BİR KİTAP BİR ÇIĞLIK
Ayrılıkçı terör Türkiye’nin en büyük sorunu. Diğer bir çok problem bu meseleden kaynaklanıyor. Son yıllarda yoğunlaşan yeni anayasa tartışmalarının arkasında bile bu sorun var. İktidar Türk kavramını anayasadan çıkararak bu sorunu çözeceğini sanıyor. Oysa mesele anayasal düzenlemeleri çok aşan boyutlara sahip.
Bugüne kadar sorun hep PKK’nın istediği zeminde tartışıldı. En iddialı olanlar bile meseleye örgütün penceresinden baktılar. Yazılan kitapların bir çoğu birbirinin şerhi veya tekrarı mahiyetinde. Bir kaç istisnadan biri belki de birincisi Sadi Bilgiç’in geçen ay Bilgesam yayınları arasında çıkan” Dünden Bugüne Kürt Sorunu ve PKK,” isimli kitabı.
Bilgiç emekli bir Kurmay Albay,uzun süre Kamu Güvenliği Müsteşarlığında çalışmış.. Kitabını okurken konuya ne kadar hakim olduğunu hemen anlıyorsunuz.
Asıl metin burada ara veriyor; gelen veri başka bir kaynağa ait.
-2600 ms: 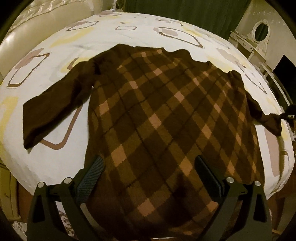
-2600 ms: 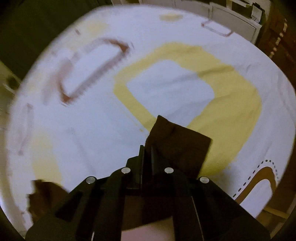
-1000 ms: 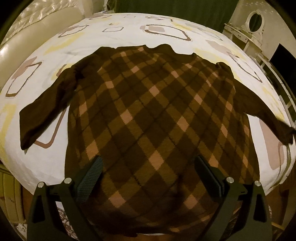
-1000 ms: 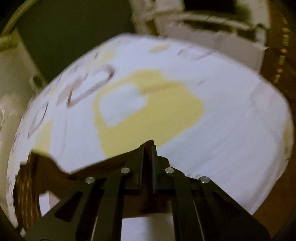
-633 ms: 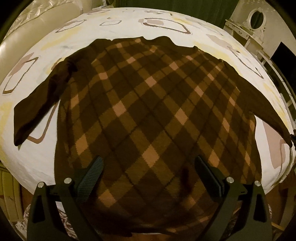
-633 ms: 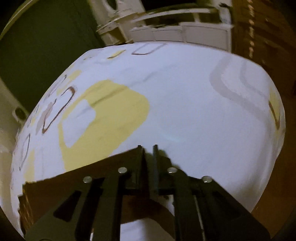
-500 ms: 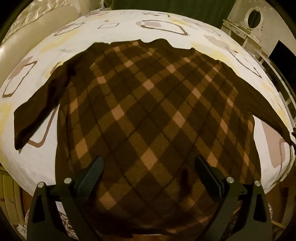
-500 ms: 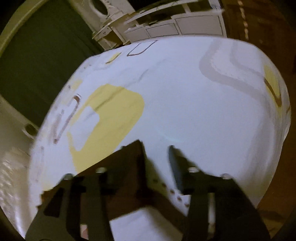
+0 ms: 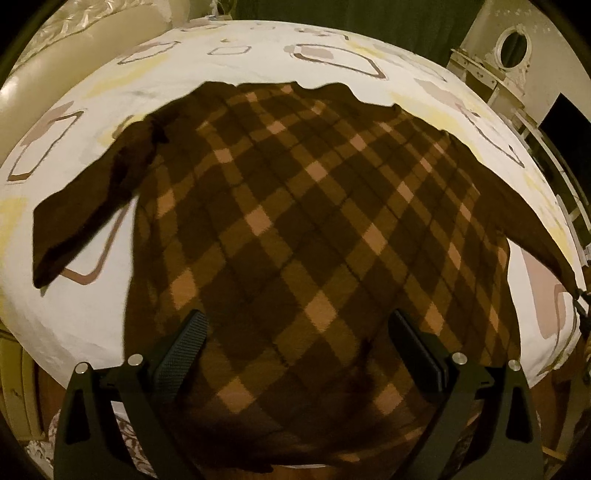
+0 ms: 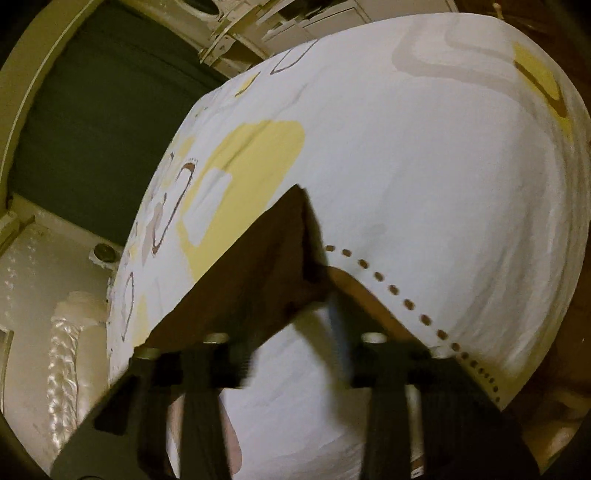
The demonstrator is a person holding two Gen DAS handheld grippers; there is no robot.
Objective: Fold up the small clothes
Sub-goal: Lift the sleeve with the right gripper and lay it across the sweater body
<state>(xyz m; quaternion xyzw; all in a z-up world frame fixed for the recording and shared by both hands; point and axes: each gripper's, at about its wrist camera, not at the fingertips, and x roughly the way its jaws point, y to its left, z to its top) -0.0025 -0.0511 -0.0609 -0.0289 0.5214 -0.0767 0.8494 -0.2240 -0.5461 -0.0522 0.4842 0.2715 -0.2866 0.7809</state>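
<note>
A brown plaid sweater [image 9: 295, 221] lies spread flat on the patterned white bed sheet [image 9: 74, 302], with both sleeves stretched outward. My left gripper [image 9: 295, 321] hovers open above the hem and nothing is between its fingers. The right sleeve [image 9: 532, 236] runs to the bed's right edge. In the right wrist view its plain brown cuff [image 10: 258, 266] rests on the sheet, just ahead of my blurred right gripper [image 10: 295, 332]. The jaws stand apart and are closing. White sheet shows in the gap, and the cuff edge overlaps the left finger.
A cream padded headboard [image 9: 55, 74] lies at the far left, a dark green curtain [image 9: 369, 22] is behind the bed, and a white dresser with an oval mirror [image 9: 513, 48] stands at the right. The bed's near edge drops to a wooden floor [image 10: 569, 332].
My right gripper was shut on the sleeve cuff, then opened and rolled; the cuff now lies on the sheet. The sweater has been pulled flatter and the right sleeve straighter.
</note>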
Meseleyi teşhis etmekle kalmamış, ciddi bir birikimin ürünü olduğu belli olan önerilerini de sıralamış; İlk defa bu kadar somut, açık, akıl ve bilgi dolu bir öneri listesiyle karşılaşıyorsunuz.
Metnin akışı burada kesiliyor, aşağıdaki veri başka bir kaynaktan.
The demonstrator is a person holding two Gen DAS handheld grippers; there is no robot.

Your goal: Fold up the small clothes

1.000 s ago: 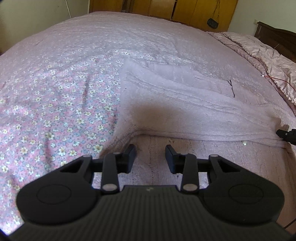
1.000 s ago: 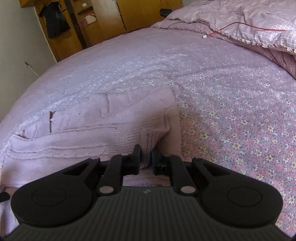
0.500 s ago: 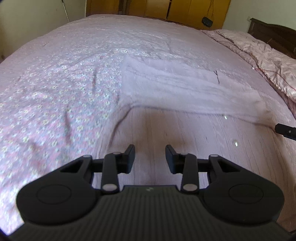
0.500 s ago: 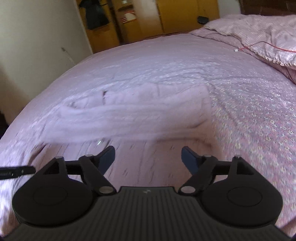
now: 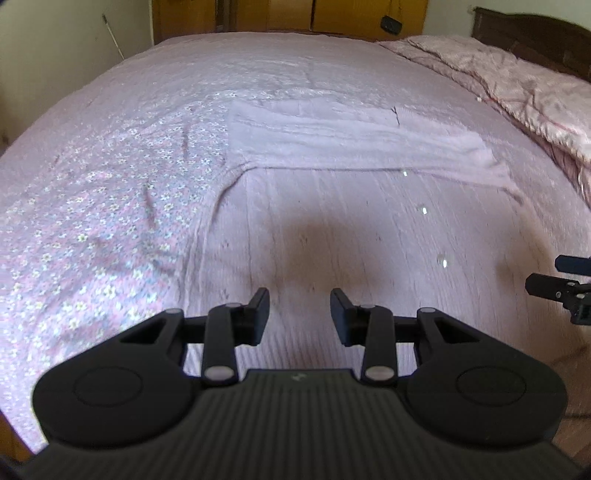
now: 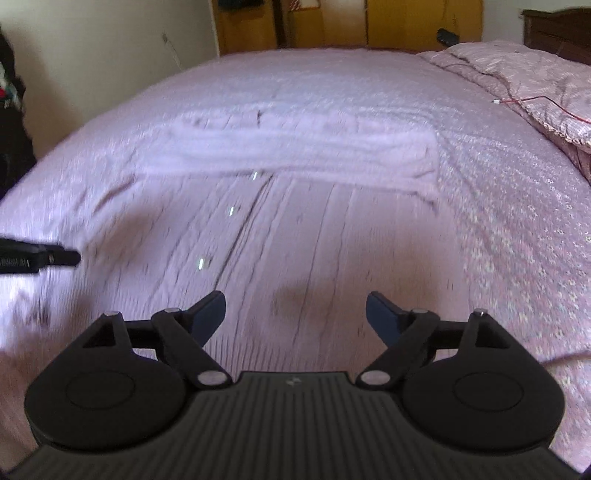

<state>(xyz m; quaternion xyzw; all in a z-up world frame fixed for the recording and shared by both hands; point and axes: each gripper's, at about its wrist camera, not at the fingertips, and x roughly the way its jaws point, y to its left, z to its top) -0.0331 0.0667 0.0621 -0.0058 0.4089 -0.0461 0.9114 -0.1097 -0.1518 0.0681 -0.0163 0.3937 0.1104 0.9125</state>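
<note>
the pale lilac knitted garment (image 5: 354, 206) lies spread on the bed's flowered sheet (image 5: 92, 229), and everything else is best placed from it. its far part is turned over on itself into a flat band (image 5: 343, 144) running across, with a straight lower edge; the near part below that edge lies single and ribbed, with three small shiny buttons (image 5: 424, 210) in a slanting row.

the left gripper (image 5: 299, 312) hangs over the near part of the garment, its jaws a moderate gap apart with nothing between them, only cloth below. the right gripper (image 6: 295, 314) hangs over the same near part, closer to the garment's other side; its jaws stand wide, having just been opening, and nothing is between them either. neither one touches the knit as far as i can see.

beyond the garment's right side a crumpled pink quilt (image 5: 517, 81) is heaped along the bed's edge, with a red cable (image 6: 532, 101) lying on it. past the garment's far edge stand yellow wooden cupboards (image 6: 406, 22).
</note>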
Bilgiç, örgüte ait belgelere dayanarak, zaman zaman taktiksel değişiklikler yapsa da örgütün esas hedefinin Birleşik Bağımsız Kürdistan olduğunu söylüyor. KCK’yı tam bir paralel devlet yapılanması olarak tanımlayan Bilgiç, örgütün adım adım hedefine yaklaştığını belirterek, 1996 da konsept değişikliğine gittiğini vurguluyor:”1996’dan itibaren konsept, örgüt mensuplarını rahatlatmak adına,PKK’nın yoğun olarak bulunduğu alanda denetimin sağlanması şeklinde değiştirilmiştir. Karayılana göre, bu son konsept,güvenlik güçlerini ve siyasi otoriteyi,askeri çözümün bir çözüm olamayacağı konusunda ikna etmeyi amaçlamaktaydı. Başarıyla uygulanması halinde hem halk hem de sistem üzerinde siyasal etkiler yapması kaçınılmaz olacaktı. Bu yöntem,devletin siyasal çözüm alternatifine mecbur kalmasını hedefleyen bir yöntem idi.” PKK askeri alanda başarıya ulaşamamasına rağmen savaşın galibiymiş gibi, yoğun propagandaların da tesiriyle siyasi makamları ve kamuoyunu siyasi çözüme ikna etmeye çalışmış, bunda da başarılı olmuştur. Çözüm süreci, terörün askeri yöntemlerle çözülemeyeceği yönünde oluşturulan bu algıçalışmasının bir sonucudur.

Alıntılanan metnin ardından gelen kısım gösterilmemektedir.